Reid shook his head. "She risked her life to try and get me water."

"Kid, you're too close to this. If I'm right, if J.J.'s right...she might play you."

"She's six years old, Morgan!" Reid said again. Six years old. Six! Six year olds were innocent. Damn it, Morgan, innocent! Except... Spencer Reid knew better than anyone that that wasn't necessarily true. Unfortunately.

The cop was staring at them now, at their whispered, slightly angry debate in the hall.
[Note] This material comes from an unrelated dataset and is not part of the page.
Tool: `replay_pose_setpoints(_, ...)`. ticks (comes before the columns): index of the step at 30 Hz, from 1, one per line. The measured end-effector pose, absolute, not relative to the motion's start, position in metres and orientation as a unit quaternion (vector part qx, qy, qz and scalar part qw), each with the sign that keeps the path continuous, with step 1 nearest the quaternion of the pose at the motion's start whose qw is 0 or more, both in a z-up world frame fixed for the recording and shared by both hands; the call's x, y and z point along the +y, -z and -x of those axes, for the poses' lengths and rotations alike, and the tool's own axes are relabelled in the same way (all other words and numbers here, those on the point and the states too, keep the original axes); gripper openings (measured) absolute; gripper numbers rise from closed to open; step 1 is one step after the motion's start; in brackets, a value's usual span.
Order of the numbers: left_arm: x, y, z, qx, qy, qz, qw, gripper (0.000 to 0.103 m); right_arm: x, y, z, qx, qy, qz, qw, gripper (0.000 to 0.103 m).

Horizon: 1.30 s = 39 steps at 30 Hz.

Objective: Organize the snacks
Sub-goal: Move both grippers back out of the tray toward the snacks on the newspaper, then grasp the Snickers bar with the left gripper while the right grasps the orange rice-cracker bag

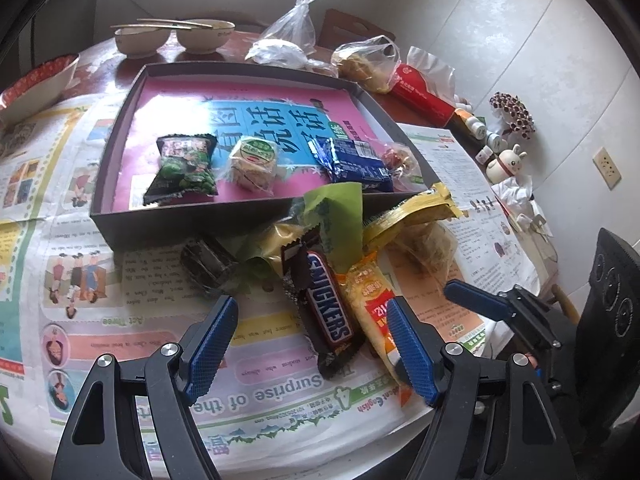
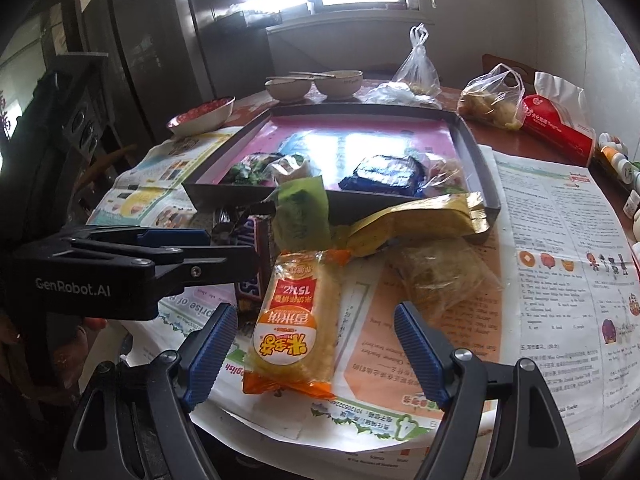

"At any rate, she will only talk to me," Reid exhaled. He knew on a level he didn't want to consciously admit that they were right. That Elle's behaviour, what he had seen, was just the tip of the iceberg. That when she had played the light from the flashlight over the child skeleton in the corner, swinging it lazily to and fro, that something was wrong. The way she had had prodded Reid in the ribs... hard. He struggled to think back, to when he'd first been taken. The van. She had done something to him in the van too. At Edward White's insistence, but she'd done it. Reid shut his eyes.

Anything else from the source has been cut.